Allan hadn’t even been around when Danny had done
it. I mean, hadn’t been born.
Someone on their way to work threw a quarter into
Danny’s hat where it lay upside down on the bench beside him. He just had it
off to let his head breathe. Maybe he should have showered before he left the
house.
Danny looked down at a page of his big novel,
which he wasn’t enjoying really—the language was too biblical—but the parts
about whaling, which seemed to Danny to be most of the book, were interesting.
He marveled at an industry based on such dangerous work as harvesting oil from
the heads of giant, powerful, uncooperative creatures. Danny had to be careful
about who he talked to about it, though. There was that lovely, brown-skinned
girl in the grocery store who reminded him of Cheyenne. That girl he would join
the longest lineup just to have a reason to interact with, just so he could
suffer a little, yes, remembering Cheyenne’s love, but mostly to be struck with
the type of loin-tingling longing that had so thrilled him so long ago. He was
talking to her, was Herdeep her name?—the other Indian, Cheyenne would have
said—and explaining about whale oil burning in street lamps when Herdeep asked
how old Danny was when this town switched to electric.
More change landed in his hat, a few coins this
time, ringing off each other as they landed. He tried to get hold of his
reflection in the large window of the coffee shop across the street, but his
image danced as the unsteady pane wobbled in the breeze.
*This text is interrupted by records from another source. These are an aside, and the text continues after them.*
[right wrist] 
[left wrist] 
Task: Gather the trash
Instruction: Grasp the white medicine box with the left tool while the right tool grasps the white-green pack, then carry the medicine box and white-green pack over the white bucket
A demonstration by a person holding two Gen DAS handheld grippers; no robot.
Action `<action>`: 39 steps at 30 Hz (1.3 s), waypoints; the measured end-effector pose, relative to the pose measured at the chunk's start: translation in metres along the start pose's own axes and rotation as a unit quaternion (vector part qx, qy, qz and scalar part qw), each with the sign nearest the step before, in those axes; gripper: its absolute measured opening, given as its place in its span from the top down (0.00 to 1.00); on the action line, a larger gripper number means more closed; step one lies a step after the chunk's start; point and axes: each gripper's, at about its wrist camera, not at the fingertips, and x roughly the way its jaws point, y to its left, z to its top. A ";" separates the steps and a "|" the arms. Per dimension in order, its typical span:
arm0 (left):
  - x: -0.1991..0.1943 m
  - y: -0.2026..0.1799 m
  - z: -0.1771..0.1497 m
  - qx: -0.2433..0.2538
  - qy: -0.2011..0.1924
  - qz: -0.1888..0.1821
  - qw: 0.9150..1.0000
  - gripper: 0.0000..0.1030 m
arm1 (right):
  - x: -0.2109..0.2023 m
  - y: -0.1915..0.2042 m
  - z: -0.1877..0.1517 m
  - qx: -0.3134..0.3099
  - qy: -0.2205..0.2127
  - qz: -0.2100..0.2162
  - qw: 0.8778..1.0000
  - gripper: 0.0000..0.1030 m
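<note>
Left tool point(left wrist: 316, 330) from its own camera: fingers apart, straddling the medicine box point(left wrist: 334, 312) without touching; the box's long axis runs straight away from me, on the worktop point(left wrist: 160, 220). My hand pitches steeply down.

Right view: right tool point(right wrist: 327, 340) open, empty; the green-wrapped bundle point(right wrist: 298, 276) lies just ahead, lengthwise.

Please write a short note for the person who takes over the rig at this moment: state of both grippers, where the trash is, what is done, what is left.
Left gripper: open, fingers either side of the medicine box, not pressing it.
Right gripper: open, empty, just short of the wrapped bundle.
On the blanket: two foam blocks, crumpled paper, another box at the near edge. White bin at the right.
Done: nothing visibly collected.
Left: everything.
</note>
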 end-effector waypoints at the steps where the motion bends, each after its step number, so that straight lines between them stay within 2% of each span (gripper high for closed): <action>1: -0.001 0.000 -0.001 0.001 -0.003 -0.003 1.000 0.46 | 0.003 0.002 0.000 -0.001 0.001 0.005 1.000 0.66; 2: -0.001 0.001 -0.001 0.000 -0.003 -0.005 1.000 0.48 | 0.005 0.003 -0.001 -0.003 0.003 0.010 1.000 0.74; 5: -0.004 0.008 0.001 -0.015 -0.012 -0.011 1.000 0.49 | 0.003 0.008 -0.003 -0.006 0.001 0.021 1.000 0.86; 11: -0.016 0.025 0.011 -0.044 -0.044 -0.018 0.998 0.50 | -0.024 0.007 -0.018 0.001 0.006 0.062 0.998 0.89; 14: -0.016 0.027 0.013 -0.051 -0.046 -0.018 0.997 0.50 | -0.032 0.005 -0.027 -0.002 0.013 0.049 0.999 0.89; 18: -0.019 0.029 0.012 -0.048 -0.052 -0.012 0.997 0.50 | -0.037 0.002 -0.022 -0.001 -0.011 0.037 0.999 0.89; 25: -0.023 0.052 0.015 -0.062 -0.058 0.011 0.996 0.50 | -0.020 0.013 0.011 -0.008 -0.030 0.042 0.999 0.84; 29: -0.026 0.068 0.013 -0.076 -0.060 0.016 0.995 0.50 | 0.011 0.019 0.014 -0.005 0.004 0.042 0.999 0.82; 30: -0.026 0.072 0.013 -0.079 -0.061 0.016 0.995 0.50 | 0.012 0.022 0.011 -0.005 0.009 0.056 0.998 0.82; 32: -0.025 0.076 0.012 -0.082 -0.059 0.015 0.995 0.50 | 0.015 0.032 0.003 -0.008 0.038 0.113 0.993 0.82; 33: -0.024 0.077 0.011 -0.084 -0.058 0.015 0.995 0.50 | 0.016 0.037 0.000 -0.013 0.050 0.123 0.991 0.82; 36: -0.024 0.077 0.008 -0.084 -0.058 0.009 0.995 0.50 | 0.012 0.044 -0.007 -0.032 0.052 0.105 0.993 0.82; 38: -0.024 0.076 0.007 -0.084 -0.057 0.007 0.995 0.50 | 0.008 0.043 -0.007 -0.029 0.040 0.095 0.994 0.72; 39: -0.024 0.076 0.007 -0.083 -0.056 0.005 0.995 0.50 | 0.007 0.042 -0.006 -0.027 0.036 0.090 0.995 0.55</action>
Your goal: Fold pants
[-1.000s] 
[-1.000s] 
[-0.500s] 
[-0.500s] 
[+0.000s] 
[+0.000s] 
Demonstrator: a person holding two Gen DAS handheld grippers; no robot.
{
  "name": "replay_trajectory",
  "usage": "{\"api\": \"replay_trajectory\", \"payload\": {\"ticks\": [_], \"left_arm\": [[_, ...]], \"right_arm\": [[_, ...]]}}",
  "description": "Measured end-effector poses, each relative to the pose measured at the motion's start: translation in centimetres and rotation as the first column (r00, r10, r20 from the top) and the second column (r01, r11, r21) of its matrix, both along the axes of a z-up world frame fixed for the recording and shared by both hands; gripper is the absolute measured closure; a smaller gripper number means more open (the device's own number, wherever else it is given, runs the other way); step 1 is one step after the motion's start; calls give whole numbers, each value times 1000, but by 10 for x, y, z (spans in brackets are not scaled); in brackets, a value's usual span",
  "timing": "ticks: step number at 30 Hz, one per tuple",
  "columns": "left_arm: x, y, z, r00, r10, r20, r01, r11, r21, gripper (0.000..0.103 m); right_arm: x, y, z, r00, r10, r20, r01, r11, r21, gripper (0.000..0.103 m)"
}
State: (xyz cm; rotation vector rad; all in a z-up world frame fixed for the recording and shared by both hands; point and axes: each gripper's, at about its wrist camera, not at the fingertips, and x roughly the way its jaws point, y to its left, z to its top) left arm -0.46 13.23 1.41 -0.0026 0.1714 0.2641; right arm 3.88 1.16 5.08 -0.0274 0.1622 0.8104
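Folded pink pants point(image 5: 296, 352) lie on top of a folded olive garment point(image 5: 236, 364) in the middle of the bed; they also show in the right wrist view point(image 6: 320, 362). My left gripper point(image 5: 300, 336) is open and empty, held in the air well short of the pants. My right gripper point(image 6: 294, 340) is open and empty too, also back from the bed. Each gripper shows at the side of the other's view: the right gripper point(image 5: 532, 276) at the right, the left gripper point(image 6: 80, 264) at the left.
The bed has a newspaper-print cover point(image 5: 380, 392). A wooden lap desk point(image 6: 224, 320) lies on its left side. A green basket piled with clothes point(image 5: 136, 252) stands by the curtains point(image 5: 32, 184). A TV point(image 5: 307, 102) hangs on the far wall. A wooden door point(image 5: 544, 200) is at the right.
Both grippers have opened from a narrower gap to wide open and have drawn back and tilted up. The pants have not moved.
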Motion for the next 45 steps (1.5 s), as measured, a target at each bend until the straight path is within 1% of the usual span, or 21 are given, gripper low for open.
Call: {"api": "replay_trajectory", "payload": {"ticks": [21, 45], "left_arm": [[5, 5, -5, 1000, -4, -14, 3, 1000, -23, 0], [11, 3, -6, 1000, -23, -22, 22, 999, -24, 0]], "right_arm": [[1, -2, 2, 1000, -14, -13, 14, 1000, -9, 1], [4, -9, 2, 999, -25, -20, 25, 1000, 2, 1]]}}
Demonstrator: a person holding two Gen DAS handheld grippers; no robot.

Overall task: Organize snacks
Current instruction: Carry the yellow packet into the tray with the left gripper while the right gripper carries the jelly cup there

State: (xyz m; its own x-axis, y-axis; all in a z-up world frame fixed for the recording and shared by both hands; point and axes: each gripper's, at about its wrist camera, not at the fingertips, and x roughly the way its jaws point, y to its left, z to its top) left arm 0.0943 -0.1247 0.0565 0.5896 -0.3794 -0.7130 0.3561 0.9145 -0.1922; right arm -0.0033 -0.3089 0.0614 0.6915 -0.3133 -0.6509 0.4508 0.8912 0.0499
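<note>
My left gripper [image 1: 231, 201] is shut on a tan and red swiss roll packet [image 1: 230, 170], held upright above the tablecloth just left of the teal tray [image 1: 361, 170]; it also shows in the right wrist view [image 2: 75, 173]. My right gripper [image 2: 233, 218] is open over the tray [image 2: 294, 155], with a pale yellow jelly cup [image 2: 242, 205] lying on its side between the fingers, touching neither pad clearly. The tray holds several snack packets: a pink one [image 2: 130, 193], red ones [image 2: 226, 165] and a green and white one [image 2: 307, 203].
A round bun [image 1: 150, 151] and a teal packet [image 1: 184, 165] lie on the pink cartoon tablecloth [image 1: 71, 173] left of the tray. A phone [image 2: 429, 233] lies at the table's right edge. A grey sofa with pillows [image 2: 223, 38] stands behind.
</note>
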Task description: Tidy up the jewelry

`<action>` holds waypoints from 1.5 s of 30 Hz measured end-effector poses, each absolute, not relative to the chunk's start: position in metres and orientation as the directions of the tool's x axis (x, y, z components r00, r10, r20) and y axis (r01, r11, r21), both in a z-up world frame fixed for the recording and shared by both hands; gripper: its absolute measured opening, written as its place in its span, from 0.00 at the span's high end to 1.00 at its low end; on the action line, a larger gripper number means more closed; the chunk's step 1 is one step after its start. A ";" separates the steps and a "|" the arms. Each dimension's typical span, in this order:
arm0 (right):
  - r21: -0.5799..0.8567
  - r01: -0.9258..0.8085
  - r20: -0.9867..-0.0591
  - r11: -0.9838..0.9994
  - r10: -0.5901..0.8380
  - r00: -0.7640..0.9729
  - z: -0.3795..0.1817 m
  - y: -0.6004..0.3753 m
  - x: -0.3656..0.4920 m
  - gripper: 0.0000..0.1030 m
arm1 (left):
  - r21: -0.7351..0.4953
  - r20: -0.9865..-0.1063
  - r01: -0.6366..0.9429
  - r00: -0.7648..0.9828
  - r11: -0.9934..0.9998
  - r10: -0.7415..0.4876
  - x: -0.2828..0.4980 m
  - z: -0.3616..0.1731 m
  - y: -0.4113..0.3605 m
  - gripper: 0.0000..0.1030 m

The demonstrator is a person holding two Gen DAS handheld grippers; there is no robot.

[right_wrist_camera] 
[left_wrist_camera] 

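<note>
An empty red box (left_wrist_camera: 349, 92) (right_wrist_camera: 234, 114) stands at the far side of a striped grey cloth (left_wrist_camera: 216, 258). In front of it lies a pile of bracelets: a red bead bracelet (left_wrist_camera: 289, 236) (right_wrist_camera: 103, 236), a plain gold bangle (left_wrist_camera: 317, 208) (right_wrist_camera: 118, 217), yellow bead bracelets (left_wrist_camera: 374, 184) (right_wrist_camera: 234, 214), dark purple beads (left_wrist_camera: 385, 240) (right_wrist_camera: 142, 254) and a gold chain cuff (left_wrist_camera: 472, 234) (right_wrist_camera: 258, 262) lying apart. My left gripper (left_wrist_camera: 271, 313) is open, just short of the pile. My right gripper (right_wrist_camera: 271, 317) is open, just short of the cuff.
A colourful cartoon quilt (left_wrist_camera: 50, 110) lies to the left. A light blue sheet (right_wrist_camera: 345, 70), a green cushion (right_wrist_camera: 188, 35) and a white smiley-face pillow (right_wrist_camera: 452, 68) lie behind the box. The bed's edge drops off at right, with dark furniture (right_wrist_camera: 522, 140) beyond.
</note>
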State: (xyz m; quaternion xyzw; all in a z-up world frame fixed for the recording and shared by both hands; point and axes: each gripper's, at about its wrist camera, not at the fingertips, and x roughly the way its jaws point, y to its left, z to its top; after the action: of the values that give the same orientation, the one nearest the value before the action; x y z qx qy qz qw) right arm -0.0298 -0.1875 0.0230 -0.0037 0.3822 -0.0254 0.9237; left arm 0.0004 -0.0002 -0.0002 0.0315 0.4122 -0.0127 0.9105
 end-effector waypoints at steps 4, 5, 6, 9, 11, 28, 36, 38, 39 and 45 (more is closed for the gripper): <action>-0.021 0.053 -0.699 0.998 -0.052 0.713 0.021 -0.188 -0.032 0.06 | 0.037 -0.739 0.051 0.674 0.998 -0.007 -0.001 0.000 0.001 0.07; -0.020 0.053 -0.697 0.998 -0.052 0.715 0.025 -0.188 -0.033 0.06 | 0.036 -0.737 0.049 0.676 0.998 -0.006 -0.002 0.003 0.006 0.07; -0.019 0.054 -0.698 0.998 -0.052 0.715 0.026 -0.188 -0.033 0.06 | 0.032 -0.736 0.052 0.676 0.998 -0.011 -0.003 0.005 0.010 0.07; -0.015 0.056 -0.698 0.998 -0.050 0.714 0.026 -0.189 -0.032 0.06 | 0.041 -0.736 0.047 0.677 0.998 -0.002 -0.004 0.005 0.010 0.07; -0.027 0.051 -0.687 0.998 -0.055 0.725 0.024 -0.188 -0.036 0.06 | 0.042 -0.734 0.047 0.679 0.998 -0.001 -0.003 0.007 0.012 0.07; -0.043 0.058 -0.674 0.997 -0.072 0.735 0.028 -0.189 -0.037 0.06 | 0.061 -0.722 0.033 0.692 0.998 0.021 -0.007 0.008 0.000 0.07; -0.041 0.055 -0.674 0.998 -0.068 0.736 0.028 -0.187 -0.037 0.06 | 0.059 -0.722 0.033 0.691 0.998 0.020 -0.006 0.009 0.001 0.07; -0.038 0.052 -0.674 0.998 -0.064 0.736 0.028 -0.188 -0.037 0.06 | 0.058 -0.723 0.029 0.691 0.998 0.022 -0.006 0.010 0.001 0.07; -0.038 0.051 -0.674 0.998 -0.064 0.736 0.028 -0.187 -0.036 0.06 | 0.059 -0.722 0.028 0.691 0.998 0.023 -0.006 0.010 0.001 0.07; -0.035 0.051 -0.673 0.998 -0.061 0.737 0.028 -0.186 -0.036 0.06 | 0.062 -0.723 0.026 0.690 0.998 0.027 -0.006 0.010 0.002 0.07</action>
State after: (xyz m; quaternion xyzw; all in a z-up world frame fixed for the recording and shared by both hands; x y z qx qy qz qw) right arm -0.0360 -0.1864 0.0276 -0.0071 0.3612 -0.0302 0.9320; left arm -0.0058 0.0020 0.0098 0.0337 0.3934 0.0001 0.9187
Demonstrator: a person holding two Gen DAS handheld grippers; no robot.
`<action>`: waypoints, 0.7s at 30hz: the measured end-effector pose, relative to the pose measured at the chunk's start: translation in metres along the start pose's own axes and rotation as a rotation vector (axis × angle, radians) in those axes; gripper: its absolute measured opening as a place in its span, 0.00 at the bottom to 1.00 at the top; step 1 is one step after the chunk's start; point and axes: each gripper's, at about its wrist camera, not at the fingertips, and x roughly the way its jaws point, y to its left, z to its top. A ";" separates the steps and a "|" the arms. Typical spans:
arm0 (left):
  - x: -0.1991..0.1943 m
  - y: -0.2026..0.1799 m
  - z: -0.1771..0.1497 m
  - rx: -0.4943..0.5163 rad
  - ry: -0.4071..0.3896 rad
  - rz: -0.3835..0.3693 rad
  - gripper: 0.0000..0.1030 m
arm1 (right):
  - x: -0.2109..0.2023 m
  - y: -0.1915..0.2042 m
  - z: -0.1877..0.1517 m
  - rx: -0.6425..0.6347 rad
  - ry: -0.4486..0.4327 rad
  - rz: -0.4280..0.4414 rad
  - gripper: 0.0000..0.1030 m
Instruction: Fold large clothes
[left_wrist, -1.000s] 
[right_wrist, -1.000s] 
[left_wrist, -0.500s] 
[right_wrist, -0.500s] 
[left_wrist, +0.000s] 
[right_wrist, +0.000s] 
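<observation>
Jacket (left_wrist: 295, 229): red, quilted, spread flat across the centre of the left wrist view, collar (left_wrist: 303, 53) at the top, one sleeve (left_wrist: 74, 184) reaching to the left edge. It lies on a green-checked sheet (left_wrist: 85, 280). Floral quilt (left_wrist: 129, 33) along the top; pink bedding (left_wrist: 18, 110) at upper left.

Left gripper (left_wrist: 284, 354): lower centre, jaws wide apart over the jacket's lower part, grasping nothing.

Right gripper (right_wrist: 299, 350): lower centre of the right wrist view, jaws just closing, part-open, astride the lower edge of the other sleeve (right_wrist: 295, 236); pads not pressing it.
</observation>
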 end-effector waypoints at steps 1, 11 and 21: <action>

When Cheyenne disappeared, it became harder to
keep her a secret. He went through all the emotions you would expect when
someone you love goes missing, when no one who knows them knows where they’ve
gone. Danny was retired at that point. Cheyenne’s older sister, Verna, was
trying to get Danny to take the boy, Charlie, his other son. She was getting
insistent about it, had trouble accepting Danny’s situation. He was sure she
was responsible for the search party. Back then, Danny still lived on the
acreage he’d bought after the Second World War, still lived with Alice, still
kept rooms for his kids, kept them like kid’s rooms even though Alice had
started sleeping in one of them. It was nearly suppertime. Danny’s hair was wet
from his shower at the golf club. There was a police car blocking the driveway
and a group of volunteers from the local reserve walking slowly from the front
of Danny’s property to the back. When Danny asked the young officer what was
going on, he told Danny that they’d received information suggesting that a
woman who’d been missing for two months might be found there. Alice was
standing out on the porch, watching the search party work and hugging herself.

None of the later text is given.